## [Task brief]
In the listing below, please print the line that contains "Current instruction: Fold" and every line that follows it, exactly.

--*--

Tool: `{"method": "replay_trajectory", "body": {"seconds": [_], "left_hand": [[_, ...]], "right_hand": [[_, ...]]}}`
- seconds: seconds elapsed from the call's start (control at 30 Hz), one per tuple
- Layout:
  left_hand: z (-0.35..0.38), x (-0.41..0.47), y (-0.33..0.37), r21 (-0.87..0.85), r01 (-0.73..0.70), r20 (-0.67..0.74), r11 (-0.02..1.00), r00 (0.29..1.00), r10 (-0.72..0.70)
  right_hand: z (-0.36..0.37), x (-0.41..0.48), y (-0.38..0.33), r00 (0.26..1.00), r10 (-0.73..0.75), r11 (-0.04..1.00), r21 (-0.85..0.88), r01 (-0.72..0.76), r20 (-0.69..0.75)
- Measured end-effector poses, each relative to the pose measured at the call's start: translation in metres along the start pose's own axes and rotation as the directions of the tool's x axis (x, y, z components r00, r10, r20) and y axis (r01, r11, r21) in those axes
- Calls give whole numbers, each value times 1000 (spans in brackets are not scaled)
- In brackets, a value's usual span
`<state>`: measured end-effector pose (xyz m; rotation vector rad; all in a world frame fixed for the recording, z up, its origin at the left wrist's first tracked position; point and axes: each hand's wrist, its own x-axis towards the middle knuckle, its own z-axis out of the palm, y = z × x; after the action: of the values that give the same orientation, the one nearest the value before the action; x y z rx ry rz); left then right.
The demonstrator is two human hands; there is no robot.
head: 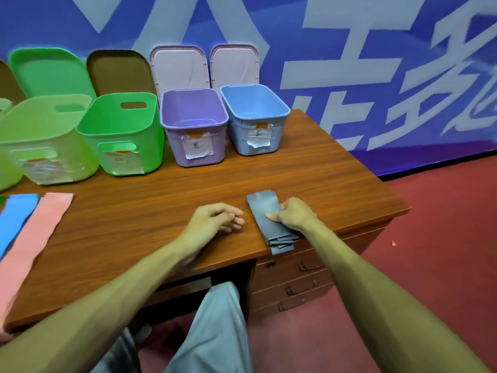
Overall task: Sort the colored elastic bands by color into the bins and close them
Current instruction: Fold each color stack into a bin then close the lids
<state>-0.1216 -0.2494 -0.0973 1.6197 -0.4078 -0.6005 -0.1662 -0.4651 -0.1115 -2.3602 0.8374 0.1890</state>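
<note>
Currently four open plastic bins show fully in a row across the upper left of the brown wooden desk (161, 189): one pale green bin (45, 135), one bright green bin (150, 141), one purple bin (174, 141), one blue bin (239, 135). Flat at the left edge lie one blue elastic band (16, 216) and one pink elastic band (35, 246). At lower centre sits one stack of folded grey elastic bands (262, 211), layer count unclear. The right hand (295, 214) grasps the stack, thumb on top. The left hand (212, 219) is just beside it, fingers loosely curled, holding nothing.
</note>
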Motion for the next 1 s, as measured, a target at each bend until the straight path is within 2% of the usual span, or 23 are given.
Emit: {"method": "replay_trajectory", "body": {"seconds": [0.1, 0.2, 0.37, 0.47, 0.53, 0.63, 0.73, 0.87, 1.0], "left_hand": [[-13, -1, 5, -26, -4, -74, 1000, 997, 2], [-24, -2, 7, -5, -9, -87, 1000, 996, 9], [-41, -3, 14, 77, 29, -103, 997, 994, -21], [-52, -8, 21, 100, 54, -115, 993, 992, -43], [-63, -14, 27, 108, 91, -113, 990, 990, -78], [-84, -29, 40, 74, 104, -102, 992, 990, -96], [-116, -48, 51, 85, 16, -155, 996, 988, -2], [-171, -72, 68, 144, -119, -299, 982, 941, 158], [-211, -91, 79, 182, -124, -329, 976, 927, 179]], "right_hand": [[0, -6, -17, 998, 60, 998, 11, -60, -15], [-2, -12, -31, 997, 81, 996, 41, -81, -1], [0, -21, -47, 992, 111, 915, 383, -125, 58], [-1, -40, -77, 996, -21, 857, 515, -27, 87], [1, -50, -102, 986, -128, 767, 641, 29, 109], [12, -64, -151, 957, -274, 559, 825, 81, 91], [24, -74, -204, 917, -386, 376, 925, 59, 99], [38, -85, -262, 849, -501, 271, 962, -31, 168], [50, -86, -302, 799, -566, 191, 975, -111, 201]]}}
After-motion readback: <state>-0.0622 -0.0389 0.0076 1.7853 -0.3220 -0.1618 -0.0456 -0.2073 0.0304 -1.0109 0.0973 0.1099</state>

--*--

## [Exercise response]
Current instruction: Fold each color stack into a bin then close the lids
<state>-0.1216 -0.2494 -0.0973 1.6197 -0.4078 -0.6005 -0.1662 -0.4651 -0.1115 -2.3602 0.8374 0.1890</state>
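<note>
Currently four open plastic bins show fully in a row across the upper left of the brown wooden desk (161, 189): one pale green bin (45, 135), one bright green bin (150, 141), one purple bin (174, 141), one blue bin (239, 135). Flat at the left edge lie one blue elastic band (16, 216) and one pink elastic band (35, 246). At lower centre sits one stack of folded grey elastic bands (262, 211), layer count unclear. The right hand (295, 214) grasps the stack, thumb on top. The left hand (212, 219) is just beside it, fingers loosely curled, holding nothing.
</note>
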Motion for the next 1 s, as measured, a target at each bend until the straight path is within 2% of the usual span, or 23 are given.
Emit: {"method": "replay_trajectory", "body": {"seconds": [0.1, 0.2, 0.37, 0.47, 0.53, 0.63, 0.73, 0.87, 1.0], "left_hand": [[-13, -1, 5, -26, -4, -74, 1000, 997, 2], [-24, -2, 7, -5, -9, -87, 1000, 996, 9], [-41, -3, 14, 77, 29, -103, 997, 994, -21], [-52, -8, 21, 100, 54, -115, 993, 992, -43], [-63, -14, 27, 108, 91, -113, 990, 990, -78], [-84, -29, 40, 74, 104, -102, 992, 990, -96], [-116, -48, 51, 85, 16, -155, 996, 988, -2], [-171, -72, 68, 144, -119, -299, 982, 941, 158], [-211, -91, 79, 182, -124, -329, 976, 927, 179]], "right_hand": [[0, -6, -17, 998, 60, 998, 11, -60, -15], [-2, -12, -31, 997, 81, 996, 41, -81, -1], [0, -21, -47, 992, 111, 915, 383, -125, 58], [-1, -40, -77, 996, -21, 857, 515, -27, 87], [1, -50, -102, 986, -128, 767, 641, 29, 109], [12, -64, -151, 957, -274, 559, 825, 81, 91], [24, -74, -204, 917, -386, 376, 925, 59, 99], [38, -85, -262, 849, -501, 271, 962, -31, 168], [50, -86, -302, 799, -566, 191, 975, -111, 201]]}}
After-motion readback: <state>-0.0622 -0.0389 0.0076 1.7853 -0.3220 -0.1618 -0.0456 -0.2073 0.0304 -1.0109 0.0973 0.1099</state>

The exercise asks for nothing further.